### Task
For this exercise, copy out each line of the material below that includes "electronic".

### Extracted material
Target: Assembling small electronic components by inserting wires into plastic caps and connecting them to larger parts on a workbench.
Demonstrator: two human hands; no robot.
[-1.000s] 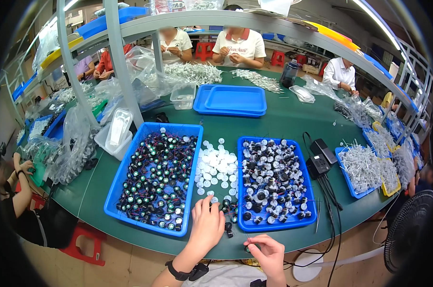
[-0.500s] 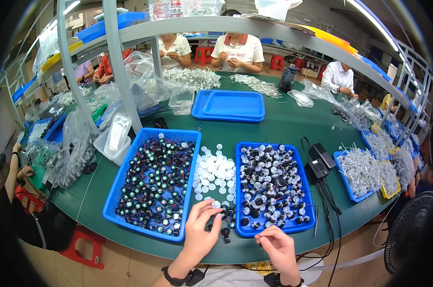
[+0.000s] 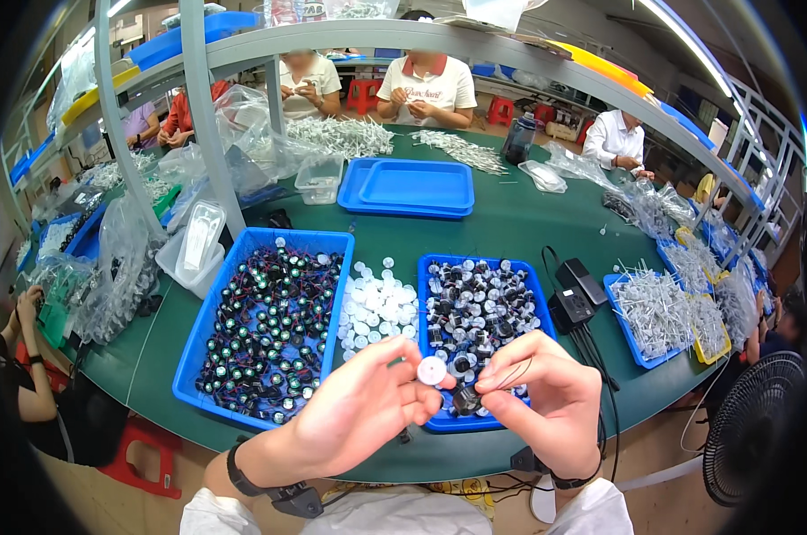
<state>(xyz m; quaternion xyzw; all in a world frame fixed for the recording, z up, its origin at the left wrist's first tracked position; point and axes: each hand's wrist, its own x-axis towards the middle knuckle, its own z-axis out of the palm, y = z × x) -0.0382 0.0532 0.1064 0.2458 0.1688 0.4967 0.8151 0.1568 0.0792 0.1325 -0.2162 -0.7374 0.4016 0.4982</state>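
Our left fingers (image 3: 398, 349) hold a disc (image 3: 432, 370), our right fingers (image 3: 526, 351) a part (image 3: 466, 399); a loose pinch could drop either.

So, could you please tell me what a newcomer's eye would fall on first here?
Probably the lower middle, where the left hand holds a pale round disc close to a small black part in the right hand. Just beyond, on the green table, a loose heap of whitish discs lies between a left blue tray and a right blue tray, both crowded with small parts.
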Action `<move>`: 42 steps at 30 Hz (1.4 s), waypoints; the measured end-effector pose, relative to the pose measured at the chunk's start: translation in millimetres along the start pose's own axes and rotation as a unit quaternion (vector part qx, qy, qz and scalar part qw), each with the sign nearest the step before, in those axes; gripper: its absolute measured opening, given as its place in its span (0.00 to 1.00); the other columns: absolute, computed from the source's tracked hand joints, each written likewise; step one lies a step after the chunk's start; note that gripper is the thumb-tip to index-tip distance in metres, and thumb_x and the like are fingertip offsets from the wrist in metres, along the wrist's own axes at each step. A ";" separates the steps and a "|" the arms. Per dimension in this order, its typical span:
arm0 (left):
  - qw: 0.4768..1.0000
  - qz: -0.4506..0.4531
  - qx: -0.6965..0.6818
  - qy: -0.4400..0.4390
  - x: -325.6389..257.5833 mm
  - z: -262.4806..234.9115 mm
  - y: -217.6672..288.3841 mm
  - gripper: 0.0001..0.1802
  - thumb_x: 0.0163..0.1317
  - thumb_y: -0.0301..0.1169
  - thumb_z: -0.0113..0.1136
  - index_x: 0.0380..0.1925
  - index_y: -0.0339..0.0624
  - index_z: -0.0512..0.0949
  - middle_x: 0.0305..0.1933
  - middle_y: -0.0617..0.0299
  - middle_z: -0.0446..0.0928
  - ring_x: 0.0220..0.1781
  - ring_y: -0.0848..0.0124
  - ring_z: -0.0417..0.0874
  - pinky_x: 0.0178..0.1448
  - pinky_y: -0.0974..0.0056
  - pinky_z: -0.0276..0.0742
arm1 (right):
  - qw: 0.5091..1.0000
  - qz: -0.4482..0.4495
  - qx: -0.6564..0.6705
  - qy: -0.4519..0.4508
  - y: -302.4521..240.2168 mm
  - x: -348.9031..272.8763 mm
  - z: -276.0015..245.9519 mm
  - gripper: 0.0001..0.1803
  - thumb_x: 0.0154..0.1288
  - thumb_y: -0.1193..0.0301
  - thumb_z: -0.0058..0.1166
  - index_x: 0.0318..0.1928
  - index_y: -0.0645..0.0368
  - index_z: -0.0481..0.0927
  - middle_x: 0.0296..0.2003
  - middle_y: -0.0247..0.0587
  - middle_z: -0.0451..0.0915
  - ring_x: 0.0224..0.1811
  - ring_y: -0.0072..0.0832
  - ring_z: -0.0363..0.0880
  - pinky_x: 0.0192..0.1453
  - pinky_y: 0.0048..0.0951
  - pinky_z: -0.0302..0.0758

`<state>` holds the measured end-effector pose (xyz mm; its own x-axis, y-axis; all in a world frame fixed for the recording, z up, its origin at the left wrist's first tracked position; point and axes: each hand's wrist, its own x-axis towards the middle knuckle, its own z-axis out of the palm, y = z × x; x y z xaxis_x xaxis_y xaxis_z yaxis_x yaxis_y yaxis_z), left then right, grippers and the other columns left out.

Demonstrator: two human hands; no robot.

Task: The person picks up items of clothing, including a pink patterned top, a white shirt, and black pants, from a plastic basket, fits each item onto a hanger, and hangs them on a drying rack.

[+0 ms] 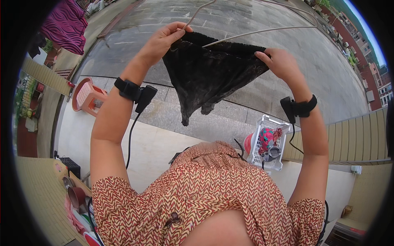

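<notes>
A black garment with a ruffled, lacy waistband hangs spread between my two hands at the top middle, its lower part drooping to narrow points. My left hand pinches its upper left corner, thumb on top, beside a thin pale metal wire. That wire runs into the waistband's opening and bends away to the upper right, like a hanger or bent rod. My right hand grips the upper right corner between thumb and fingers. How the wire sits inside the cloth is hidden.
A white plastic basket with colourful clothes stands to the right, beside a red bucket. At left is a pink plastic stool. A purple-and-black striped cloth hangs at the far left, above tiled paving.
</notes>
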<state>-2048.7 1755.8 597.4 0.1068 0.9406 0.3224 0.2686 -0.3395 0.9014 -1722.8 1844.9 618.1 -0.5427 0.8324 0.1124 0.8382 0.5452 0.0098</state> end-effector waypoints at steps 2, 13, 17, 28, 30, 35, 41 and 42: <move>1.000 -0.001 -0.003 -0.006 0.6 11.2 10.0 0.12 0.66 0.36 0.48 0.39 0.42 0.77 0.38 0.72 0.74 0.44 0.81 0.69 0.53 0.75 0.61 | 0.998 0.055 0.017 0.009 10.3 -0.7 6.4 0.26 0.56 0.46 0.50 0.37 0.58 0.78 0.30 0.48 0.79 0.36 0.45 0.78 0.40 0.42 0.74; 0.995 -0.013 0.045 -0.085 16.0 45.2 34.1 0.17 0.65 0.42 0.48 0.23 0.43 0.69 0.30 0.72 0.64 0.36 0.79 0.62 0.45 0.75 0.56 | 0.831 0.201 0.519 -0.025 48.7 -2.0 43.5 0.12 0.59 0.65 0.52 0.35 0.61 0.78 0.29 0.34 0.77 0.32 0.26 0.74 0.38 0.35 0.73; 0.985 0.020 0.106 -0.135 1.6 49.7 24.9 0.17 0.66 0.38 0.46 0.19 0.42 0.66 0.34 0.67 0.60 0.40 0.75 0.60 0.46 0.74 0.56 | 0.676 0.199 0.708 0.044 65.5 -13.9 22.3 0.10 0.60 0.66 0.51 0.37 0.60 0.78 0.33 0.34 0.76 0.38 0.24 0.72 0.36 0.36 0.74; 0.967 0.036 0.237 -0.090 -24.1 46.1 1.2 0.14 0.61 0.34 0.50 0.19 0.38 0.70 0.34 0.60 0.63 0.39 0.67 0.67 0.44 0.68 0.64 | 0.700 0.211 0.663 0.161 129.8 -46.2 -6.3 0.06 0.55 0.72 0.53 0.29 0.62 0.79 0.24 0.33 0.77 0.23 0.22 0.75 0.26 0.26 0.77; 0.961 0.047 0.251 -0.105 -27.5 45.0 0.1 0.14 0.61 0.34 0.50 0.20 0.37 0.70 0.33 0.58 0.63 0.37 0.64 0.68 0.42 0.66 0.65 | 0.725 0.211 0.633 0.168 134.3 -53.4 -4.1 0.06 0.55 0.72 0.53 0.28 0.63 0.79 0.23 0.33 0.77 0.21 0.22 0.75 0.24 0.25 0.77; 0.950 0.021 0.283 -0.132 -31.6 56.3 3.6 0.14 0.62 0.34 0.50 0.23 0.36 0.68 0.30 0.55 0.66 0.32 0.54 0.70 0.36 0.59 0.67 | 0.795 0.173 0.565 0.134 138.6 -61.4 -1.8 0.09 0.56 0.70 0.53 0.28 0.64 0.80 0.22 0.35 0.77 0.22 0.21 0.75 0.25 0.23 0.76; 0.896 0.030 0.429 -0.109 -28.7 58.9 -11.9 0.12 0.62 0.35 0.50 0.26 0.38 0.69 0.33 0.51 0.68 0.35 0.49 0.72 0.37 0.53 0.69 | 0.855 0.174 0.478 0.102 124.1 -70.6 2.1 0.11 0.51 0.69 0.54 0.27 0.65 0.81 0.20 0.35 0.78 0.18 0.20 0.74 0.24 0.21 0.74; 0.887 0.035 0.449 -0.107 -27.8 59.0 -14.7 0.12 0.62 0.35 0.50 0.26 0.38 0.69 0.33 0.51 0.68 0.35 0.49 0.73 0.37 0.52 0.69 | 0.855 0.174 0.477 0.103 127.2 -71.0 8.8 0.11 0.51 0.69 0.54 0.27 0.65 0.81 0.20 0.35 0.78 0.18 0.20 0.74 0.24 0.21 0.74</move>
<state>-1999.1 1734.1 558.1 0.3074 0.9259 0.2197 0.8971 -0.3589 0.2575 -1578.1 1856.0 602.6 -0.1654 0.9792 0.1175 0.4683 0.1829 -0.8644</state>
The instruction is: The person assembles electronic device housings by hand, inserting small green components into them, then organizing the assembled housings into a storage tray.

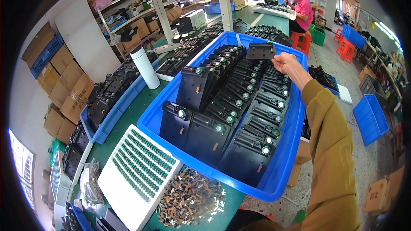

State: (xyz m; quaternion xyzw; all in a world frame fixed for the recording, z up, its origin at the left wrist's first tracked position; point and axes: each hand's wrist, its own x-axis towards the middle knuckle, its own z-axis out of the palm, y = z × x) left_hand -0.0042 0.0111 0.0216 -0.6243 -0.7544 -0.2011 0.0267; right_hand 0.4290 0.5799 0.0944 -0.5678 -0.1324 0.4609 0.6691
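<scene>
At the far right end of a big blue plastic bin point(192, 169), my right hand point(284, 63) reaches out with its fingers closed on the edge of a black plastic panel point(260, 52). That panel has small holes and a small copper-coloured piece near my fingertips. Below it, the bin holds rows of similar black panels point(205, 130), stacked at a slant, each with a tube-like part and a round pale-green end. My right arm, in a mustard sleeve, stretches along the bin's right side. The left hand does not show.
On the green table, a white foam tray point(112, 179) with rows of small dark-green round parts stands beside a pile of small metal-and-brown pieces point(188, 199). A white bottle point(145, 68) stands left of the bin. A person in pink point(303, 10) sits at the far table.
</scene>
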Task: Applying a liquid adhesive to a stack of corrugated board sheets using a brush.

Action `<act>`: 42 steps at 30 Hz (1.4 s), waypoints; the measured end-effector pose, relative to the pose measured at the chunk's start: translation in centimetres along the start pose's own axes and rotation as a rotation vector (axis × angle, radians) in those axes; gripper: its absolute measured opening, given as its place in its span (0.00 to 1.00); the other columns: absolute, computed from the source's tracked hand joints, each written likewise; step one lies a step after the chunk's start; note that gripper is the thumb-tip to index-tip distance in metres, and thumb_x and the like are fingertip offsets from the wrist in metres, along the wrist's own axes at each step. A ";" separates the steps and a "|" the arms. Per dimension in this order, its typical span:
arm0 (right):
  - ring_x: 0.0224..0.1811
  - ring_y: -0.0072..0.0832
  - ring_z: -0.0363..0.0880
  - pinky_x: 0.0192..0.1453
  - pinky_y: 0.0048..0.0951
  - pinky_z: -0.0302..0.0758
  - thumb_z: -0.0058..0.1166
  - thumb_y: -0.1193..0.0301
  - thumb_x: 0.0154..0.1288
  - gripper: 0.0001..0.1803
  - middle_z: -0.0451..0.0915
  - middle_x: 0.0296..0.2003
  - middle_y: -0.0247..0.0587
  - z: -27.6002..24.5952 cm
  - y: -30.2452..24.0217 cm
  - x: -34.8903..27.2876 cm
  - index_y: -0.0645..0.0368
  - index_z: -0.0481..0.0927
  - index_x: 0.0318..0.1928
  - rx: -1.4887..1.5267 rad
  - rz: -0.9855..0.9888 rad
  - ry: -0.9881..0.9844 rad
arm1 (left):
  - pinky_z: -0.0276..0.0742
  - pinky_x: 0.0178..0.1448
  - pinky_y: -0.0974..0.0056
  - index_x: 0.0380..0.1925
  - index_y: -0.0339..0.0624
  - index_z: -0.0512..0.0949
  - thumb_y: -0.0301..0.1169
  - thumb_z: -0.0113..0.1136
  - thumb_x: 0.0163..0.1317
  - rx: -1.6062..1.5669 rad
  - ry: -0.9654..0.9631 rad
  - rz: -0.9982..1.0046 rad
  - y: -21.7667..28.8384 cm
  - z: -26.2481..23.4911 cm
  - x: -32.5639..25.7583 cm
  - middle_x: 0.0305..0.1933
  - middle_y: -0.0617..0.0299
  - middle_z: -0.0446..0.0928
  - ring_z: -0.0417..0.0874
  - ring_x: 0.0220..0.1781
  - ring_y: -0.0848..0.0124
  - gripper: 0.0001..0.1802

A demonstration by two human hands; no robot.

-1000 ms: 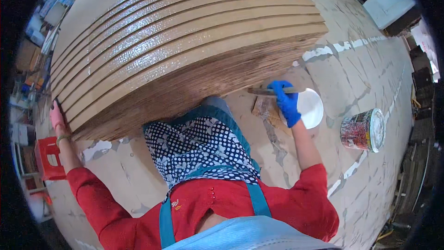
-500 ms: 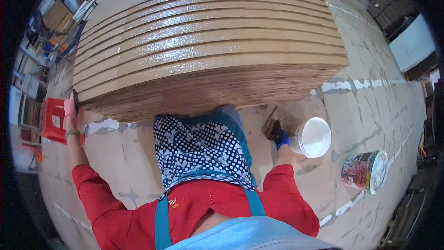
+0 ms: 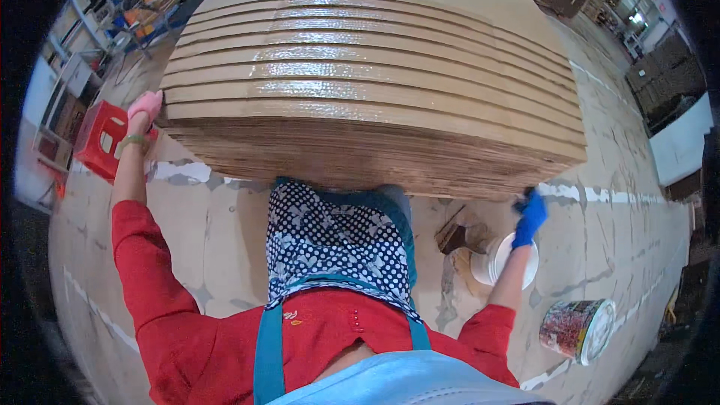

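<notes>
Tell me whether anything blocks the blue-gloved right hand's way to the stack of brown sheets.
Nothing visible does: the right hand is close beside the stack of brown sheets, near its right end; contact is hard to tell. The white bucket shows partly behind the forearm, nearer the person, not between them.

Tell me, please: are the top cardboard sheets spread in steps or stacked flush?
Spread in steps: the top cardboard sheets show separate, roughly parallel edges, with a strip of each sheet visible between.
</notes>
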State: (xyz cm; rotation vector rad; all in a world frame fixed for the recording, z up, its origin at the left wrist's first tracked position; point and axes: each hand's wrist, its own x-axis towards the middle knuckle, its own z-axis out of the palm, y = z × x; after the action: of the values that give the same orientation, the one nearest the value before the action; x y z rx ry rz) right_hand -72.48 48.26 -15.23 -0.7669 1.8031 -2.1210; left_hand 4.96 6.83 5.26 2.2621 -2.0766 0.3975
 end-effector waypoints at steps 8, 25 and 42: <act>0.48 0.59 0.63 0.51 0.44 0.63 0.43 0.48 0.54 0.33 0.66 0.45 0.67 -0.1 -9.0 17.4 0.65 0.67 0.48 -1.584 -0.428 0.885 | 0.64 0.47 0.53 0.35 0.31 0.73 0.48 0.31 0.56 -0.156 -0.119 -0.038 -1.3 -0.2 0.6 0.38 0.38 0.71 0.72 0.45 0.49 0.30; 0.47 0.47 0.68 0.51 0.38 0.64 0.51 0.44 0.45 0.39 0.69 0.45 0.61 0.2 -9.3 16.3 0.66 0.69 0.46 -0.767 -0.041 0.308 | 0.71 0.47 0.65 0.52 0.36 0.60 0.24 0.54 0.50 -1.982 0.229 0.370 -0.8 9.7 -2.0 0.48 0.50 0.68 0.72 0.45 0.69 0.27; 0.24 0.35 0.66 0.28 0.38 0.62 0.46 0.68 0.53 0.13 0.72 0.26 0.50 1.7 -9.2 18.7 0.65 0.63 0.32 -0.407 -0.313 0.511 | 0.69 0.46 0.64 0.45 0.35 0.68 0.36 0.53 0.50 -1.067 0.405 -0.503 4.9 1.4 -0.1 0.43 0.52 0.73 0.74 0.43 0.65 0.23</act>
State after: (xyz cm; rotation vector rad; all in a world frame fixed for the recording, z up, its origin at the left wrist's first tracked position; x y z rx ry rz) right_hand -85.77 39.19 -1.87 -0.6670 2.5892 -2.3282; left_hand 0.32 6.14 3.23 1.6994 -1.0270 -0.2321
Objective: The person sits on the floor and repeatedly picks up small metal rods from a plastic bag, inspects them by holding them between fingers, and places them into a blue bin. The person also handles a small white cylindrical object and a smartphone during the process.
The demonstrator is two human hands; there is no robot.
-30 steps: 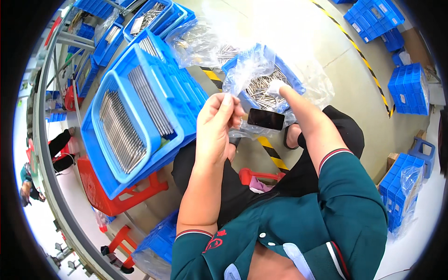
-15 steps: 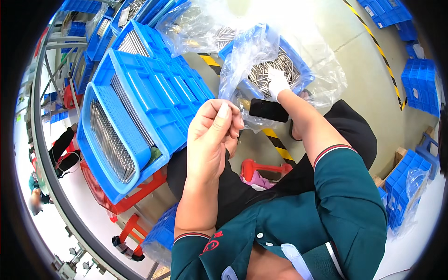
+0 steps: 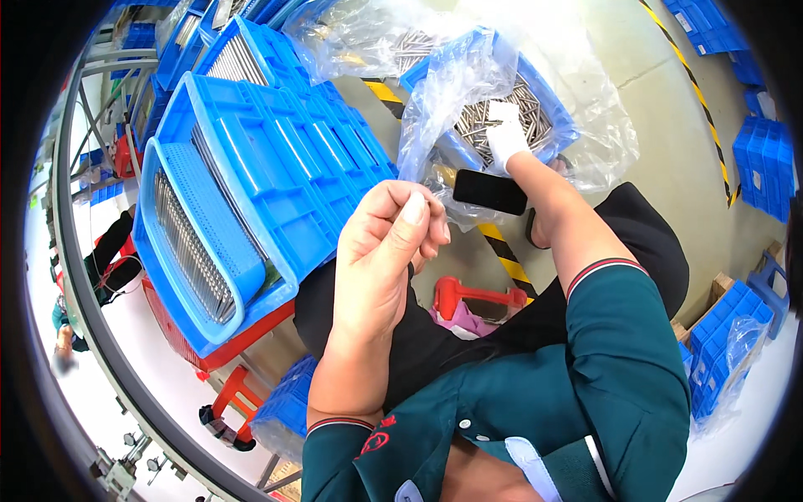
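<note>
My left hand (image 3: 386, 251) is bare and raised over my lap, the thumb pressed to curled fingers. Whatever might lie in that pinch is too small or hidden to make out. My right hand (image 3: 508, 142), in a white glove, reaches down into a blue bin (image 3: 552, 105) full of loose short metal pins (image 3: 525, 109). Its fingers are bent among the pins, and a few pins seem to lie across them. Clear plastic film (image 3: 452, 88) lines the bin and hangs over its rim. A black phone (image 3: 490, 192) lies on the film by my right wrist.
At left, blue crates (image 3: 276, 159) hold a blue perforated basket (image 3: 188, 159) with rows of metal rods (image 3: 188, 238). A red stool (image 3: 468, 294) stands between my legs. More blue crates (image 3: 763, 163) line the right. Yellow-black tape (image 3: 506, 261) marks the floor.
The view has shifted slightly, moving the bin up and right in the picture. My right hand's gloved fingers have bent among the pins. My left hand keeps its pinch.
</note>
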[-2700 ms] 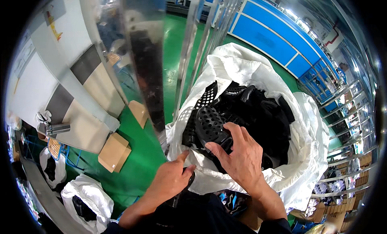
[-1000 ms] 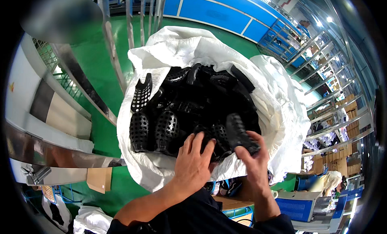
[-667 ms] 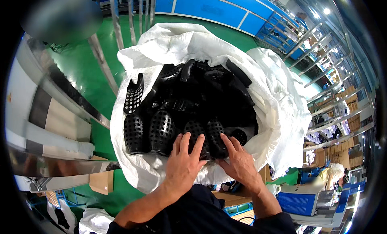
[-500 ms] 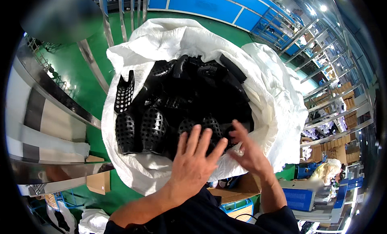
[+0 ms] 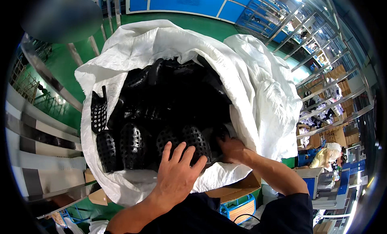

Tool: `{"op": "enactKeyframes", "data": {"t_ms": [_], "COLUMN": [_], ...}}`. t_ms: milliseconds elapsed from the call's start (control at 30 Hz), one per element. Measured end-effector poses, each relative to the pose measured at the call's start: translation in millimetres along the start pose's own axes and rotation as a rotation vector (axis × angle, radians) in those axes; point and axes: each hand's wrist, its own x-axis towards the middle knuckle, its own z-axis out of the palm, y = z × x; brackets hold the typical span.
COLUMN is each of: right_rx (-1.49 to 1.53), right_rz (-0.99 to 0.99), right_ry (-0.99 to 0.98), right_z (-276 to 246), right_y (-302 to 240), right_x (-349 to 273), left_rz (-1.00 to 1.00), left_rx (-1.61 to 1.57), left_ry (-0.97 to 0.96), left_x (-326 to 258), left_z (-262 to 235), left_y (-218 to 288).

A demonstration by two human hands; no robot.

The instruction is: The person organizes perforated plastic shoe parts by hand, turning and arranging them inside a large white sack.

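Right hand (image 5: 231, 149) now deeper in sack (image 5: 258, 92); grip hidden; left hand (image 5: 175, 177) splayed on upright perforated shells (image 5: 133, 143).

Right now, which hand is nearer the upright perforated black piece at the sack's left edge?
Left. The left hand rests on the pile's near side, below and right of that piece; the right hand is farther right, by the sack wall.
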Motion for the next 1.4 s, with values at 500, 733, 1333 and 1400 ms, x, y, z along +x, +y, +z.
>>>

### Output of the task
Target: Assembling small electronic components by inserting wires into plastic caps and connecting them to larger parts on a workbench.
The instruction is: The person assembles electronic device housings by hand, inserting small green components into them, then organizing the assembled housings into a storage tray.

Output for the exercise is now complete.